- PROBLEM DESCRIPTION -
Reproduce every line in the listing that contains the word "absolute".

- RECORDS FOR THE EXERCISE -
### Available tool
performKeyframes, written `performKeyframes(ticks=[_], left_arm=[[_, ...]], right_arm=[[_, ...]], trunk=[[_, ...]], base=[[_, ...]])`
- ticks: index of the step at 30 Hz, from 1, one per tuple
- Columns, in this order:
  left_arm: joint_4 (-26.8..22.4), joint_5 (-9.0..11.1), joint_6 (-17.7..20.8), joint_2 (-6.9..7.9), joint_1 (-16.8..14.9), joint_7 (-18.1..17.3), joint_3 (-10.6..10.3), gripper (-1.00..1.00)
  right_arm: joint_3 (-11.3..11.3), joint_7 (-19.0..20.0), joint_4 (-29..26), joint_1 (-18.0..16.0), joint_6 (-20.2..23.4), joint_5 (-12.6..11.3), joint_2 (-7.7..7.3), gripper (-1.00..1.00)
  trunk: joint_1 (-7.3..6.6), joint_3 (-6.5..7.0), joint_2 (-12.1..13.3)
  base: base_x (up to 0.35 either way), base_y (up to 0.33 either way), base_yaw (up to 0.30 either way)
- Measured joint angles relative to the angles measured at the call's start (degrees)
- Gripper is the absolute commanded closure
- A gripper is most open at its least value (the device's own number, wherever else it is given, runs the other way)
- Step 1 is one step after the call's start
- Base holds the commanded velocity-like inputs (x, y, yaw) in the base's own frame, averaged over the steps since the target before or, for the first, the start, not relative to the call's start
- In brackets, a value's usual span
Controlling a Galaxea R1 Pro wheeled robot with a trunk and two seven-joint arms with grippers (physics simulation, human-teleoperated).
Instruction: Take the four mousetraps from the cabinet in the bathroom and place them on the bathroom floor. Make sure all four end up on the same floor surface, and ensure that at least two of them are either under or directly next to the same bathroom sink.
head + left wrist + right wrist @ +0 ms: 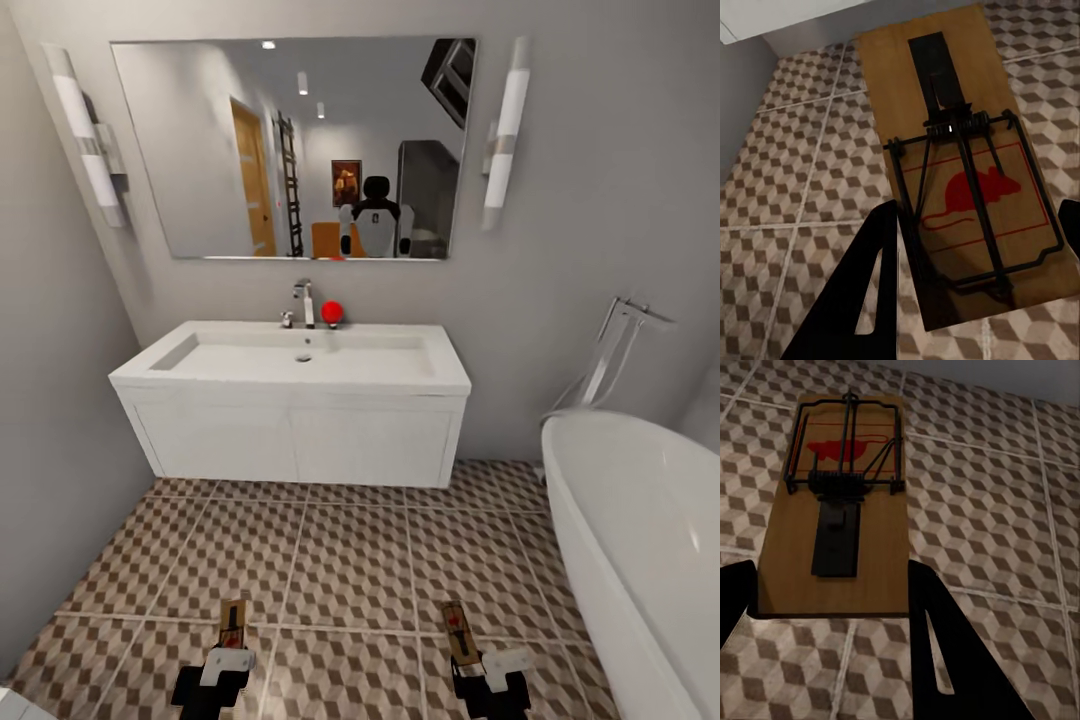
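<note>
You face the bathroom sink (290, 375), a white wall-hung basin with a chrome tap (303, 302) and a small red ball (331, 312) beside the tap on the back ledge. A mirror (300, 145) hangs above it between two wall lamps, and it reflects your robot's trunk. The white bathtub (640, 540) stands at your right. The bathroom floor (340, 570) of cube-pattern tiles spreads between you and the sink.

Your left gripper (222, 672) appears at the bottom of the head view, with one mousetrap (233, 625) projecting forward from it toward the sink. In the left wrist view the left mousetrap (960, 172) sits between the two dark fingers (862, 292), board face up, with the red mouse print and the wire bar visible. The jaws are closed down onto the board's near end, one finger at each long edge.

Your right gripper (490, 678) holds the second mousetrap (458, 632) in the same manner, pointing forward and angled slightly left. In the right wrist view the right mousetrap (840, 502) lies between the right fingers (945, 652), and its near end meets them. The jaws are narrowed to the board's width.

Both traps are held above the tiles, well short of the sink. Whether either board touches the floor cannot be determined.
</note>
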Motion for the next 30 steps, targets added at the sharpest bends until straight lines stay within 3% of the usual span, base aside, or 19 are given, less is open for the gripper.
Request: performKeyframes(ticks=[7,30], left_arm=[[0.00,0.00,0.00,0.00,-0.01,-0.01,0.00,1.00],[0.01,0.00,0.00,-0.01,-0.01,-0.01,0.00,1.00]], right_arm=[[0.00,0.00,-0.01,0.01,0.00,0.00,-0.05,1.00],[-0.08,-0.01,-0.01,0.01,0.00,0.00,-0.19,1.00]], trunk=[[0.02,0.00,0.00],[0.03,0.00,0.00]], base=[[0.172,0.000,0.080],[0.005,0.000,0.002]])
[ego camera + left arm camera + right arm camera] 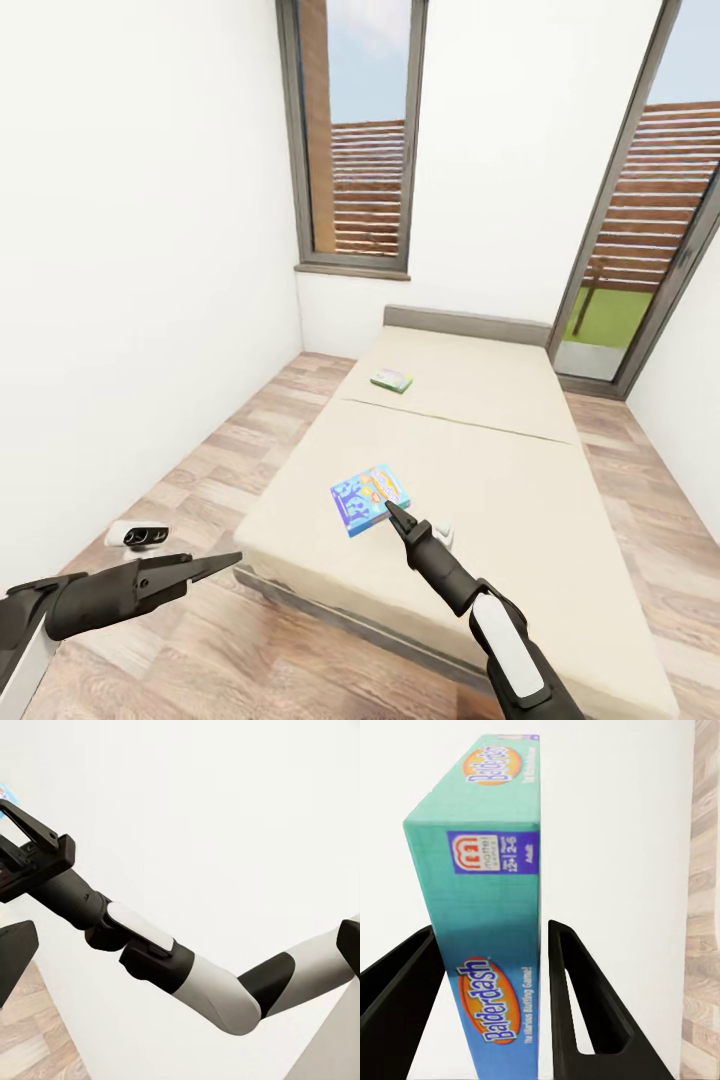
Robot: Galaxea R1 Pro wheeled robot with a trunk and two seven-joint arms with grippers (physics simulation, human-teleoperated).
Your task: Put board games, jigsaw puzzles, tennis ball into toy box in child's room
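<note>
- The bed (pixel 480 470) fills the middle of the head view: a plain beige mattress on a grey frame, its low grey headboard against the far wall between two tall dark-framed windows (pixel 355 130).
- Two board games lie on the mattress. The blue-purple one (pixel 369 498) sits near the left edge of the bed, towards the foot. The green-edged pale one (pixel 391 380) lies further up, near the left edge and not far from the headboard. The two are well apart.
- The right gripper (pixel 392 508) reaches over the foot of the bed, its tip at the right edge of the blue-purple box.
- In the right wrist view a teal and blue box printed "Balderdash" (pixel 484 915) stands between the two dark fingers (pixel 585 1012). One finger lies along its side; whether the other touches it, and whether the grip is firm, I cannot tell.
- The left gripper (pixel 222 562) hangs over the wood-plank floor (pixel 200 480) beside the left edge of the bed, holding nothing; its fingers look pressed together.
- A small white device (pixel 137 534) rests on the floor near the left wall.
</note>
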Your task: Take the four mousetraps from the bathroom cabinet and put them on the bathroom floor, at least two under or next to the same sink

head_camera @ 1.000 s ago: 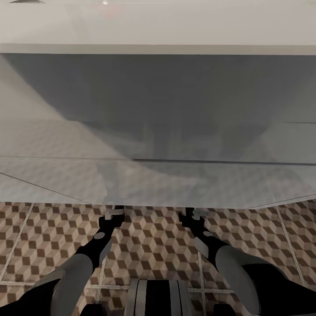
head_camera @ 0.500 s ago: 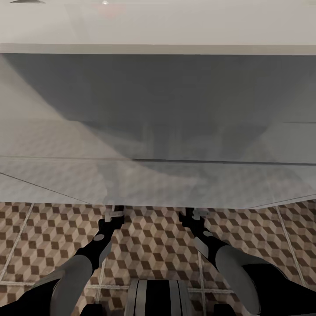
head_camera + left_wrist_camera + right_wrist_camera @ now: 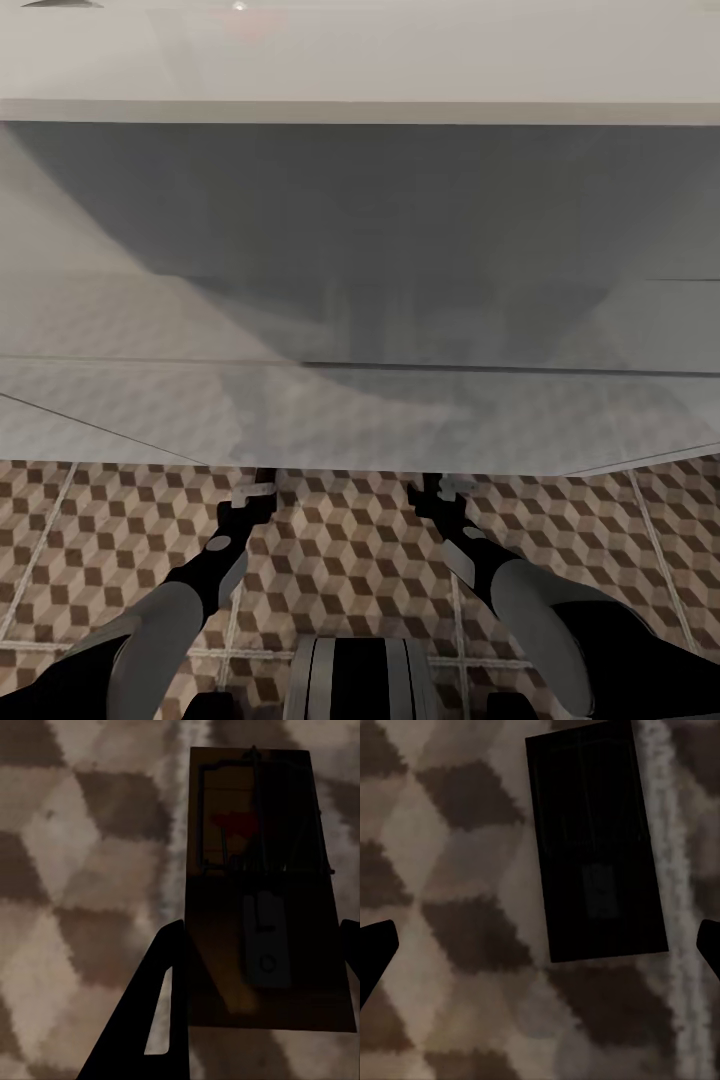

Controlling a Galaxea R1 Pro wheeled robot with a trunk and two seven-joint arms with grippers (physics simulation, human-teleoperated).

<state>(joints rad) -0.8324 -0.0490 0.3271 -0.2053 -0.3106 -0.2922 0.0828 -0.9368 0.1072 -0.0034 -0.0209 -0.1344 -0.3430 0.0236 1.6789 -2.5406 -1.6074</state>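
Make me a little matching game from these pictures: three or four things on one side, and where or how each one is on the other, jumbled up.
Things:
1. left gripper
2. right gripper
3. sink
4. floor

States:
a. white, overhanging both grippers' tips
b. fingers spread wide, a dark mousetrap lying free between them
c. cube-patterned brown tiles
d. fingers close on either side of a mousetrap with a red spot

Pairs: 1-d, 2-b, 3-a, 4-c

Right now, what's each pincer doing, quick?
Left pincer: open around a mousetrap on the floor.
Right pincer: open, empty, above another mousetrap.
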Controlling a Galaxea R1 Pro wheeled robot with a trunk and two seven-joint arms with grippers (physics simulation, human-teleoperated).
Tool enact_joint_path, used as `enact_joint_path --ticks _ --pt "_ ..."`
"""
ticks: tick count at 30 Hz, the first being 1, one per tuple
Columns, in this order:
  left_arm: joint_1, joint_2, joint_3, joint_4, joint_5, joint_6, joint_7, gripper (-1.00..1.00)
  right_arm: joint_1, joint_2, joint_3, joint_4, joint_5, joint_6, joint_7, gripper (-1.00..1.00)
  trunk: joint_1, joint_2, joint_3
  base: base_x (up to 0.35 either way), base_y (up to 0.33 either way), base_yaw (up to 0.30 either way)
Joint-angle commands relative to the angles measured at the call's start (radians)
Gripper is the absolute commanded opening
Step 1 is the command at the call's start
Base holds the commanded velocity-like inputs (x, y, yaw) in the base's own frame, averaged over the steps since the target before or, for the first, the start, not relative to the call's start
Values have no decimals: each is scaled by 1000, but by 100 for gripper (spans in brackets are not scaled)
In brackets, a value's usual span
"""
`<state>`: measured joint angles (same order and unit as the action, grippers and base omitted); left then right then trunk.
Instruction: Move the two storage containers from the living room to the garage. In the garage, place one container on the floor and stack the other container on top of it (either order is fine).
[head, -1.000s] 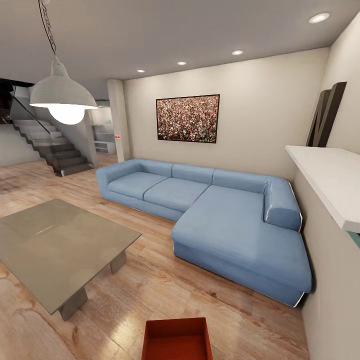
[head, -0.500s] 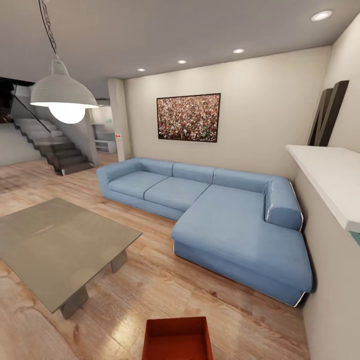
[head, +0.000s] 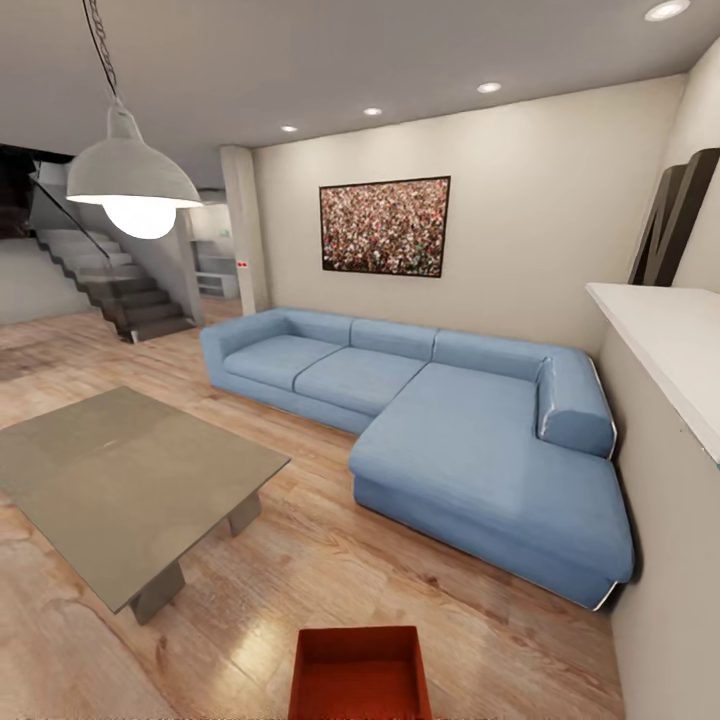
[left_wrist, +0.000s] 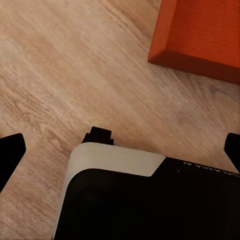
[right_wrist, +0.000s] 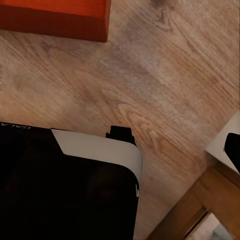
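One orange container (head: 360, 675) sits on the wood floor (head: 300, 570) near the sofa (head: 440, 430) and one table (head: 120, 480). Left gripper (left_wrist: 120, 150) spread wide, empty; right gripper's state unclear

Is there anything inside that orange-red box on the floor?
The storage container looks empty: bare orange-red walls and bottom show. Its near end is cut off by the picture's edge, so that part stays unseen.

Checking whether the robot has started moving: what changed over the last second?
The head camera shifted, tilting slightly down and easing closer: everything slid in the picture together. The storage container lies on the wood floor as before, untouched; sofa and coffee table have not moved relative to each other.
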<state>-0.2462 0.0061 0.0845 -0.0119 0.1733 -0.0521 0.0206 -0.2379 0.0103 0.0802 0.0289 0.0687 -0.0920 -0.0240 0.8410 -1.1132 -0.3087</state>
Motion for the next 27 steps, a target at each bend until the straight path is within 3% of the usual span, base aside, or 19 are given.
enact_joint_path --ticks 1,27 --pt "-1 0 7 1 0 -3 0 100 -1 0 7 3 5 -5 -1 100 0 -1 -3 0 0 66" --pt "-1 0 6 1 0 -3 1 100 -1 0 7 3 5 -6 0 100 0 -1 -43 0 0 63"
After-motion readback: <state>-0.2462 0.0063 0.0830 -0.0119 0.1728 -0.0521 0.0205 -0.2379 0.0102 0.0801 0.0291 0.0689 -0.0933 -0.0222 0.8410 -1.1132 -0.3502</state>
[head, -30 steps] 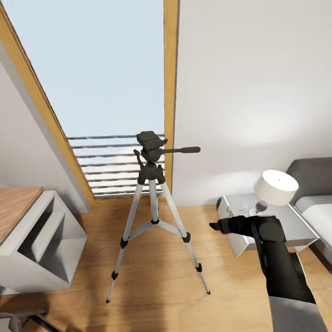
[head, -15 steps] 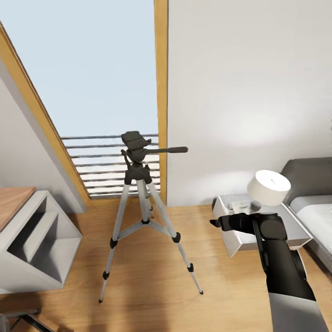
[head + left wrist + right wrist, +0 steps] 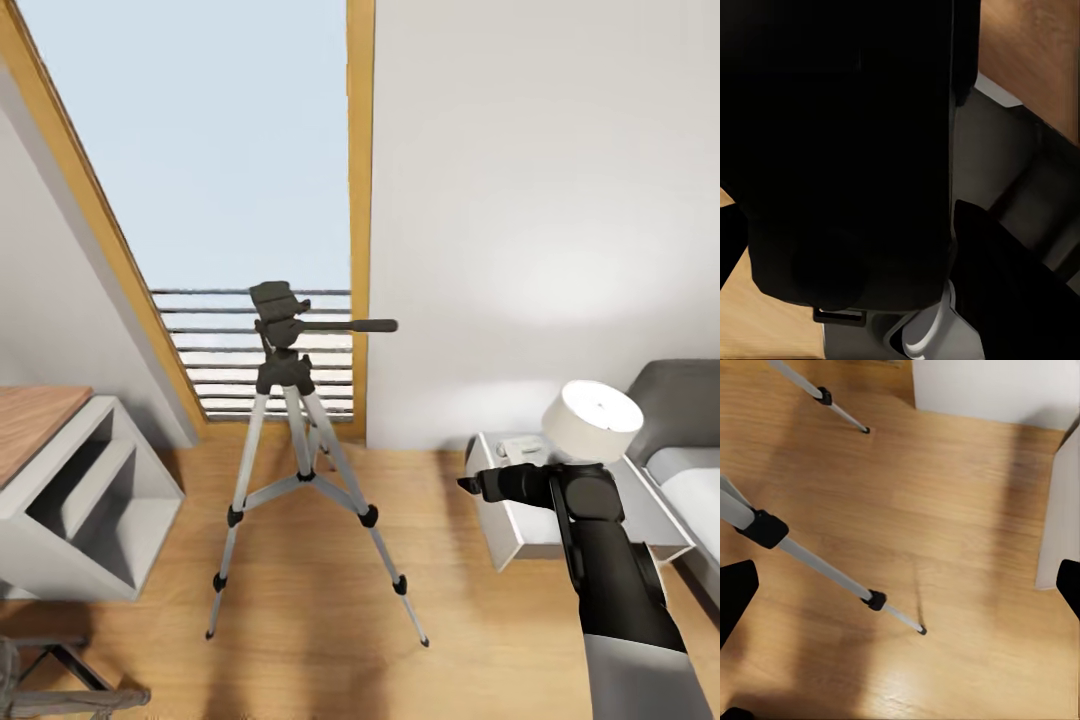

- TASK OUTPUT -
- Gripper is the absolute commanded closure
Gripper is the absolute commanded opening

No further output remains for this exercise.